Conversely, Chung et al. saw minimal improvements in the high-intensity training “capacity” sets of their standardized testing protocol (the 4-8x 50m sprints), yet not in the far more imporant “performance” measure, i.e. competition component of their investigation.

Figure 4: With a carnosine washout time of at least 9 weeks (in "low responders") there is no reason to take BA chronically (data shows skeletal muscle carnosine in healthy untrained men relative to baseline at week T=-5/-6 after 5-6 weeks of 4.8 g/day β-alanine supplementation; based on Baguet. 2009)
Bottom line: Overall the results of the study at hand do therefore not confute the use of beta alanine as an ergogenic aid, per se. They should however make you reconsider, whether the simple addition of the suggested 3.2g/day of beta-alanine to an at least for some of you already borderline excessive supplement regimen is really necessary and whether shorter, yet maybe higher dose cyclic supplementation at time points, where you are most likely to benefit from the 1-2% performance gain in training capacity (e.g. phases of planned over-reaching, the high volume phase of a macrocycle, etc.) would not be a more prudent way to use beta-alanine. After all, the data in figure 4, though once again from untrained individuals, shows that it takes roughly 9 weeks even in the "low responders" for the increase in skeletal muscle carnosine to be reversed again.
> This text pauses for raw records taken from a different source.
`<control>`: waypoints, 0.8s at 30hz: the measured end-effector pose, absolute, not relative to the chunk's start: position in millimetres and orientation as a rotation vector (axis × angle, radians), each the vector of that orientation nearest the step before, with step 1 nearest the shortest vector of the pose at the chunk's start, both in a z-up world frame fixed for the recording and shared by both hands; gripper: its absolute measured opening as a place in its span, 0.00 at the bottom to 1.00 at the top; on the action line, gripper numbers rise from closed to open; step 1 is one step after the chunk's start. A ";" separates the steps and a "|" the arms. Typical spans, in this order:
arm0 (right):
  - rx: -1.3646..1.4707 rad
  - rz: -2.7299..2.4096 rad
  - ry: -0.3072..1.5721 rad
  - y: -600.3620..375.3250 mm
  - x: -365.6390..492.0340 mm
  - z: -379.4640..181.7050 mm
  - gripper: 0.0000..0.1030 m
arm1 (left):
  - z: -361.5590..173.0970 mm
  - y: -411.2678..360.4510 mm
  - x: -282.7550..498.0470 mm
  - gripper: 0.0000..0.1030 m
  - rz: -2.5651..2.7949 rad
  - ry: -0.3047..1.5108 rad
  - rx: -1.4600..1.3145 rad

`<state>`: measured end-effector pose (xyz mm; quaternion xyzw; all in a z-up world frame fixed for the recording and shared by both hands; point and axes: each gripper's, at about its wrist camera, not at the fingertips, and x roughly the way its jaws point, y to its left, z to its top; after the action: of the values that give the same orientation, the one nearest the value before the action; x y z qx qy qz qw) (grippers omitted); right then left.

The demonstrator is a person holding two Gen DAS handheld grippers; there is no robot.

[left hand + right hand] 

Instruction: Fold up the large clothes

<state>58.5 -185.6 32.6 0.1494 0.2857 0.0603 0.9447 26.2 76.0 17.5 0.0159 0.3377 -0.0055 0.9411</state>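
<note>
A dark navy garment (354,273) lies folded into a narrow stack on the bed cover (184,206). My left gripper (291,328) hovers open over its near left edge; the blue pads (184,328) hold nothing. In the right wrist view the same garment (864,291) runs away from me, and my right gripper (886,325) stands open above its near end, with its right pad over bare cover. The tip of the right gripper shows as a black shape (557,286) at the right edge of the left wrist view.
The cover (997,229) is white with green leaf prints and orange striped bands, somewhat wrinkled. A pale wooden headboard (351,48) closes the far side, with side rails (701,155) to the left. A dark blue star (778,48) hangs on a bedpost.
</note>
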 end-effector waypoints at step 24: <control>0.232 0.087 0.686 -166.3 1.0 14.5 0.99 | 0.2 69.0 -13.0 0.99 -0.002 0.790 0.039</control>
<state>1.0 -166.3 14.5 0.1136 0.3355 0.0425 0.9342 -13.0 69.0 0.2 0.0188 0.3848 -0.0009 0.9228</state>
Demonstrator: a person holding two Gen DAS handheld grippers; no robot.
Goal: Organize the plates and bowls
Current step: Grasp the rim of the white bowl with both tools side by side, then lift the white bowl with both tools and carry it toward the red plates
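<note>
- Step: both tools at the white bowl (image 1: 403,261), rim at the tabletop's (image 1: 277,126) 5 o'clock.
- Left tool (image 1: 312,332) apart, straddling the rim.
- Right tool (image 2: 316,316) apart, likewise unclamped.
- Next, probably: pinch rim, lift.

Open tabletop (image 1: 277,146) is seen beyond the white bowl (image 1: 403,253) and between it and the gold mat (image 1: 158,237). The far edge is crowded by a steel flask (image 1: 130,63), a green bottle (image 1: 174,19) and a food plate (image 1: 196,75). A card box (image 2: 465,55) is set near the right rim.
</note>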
There is no need to take it religiously day in day out, then, because there is as of yet no evidence that a couple of workouts would decrease the tissue level of carnosine, again.In fact, the naturally increased carnosine levels in athletes (see figure 3) would rather suggest that the exact opposite is the case, i.e. that exercise in the presence of an adequate nutrient supply would increase the carnosine buffer of your muscles, anyway.

  • Baguet A, Reyngoudt H, Pottier A, Everaert I, Callens S, Achten E, Derave W. Carnosine loading and washout in human skeletal muscles. J Appl Physiol. 2009 Mar;106(3):837-42. 
  • Chung W, Shaw G, Anderson ME, Pyne DB, Saunders PU, Bishop DJ, Burke LM. Effect of 10 Week Beta-Alanine Supplementation on Competition and Training Performance in Elite Swimmer. Nutrients. 2012; 4:1441-1453.
  • Hill CA, Harris RC, Kim HJ, Harris BD, Sale C, Boobis LH, Kim CK, Wise JA. Influence of beta-alanine supplementation on skeletal muscle carnosine concentrations and high intensity cycling capacity. Amino Acids. 2007 Feb;32(2):225-33.
  • Hobson, R.; Saunders, B.; Ball, G.; Harris, R.; Sale, C. Effects of β-alanine supplementation on exercise performance: A meta-analysis. Amino Acids 2012, 43, 25–37.
  • Tallon MJ, Harris RC, Boobis LH, Fallowfield JL, Wise JA. The carnosine content of vastus lateralis is elevated in resistance-trained bodybuilders. J Strength Cond Res. 2005 Nov;19(4):725-9. PubMed PMID: 16287364.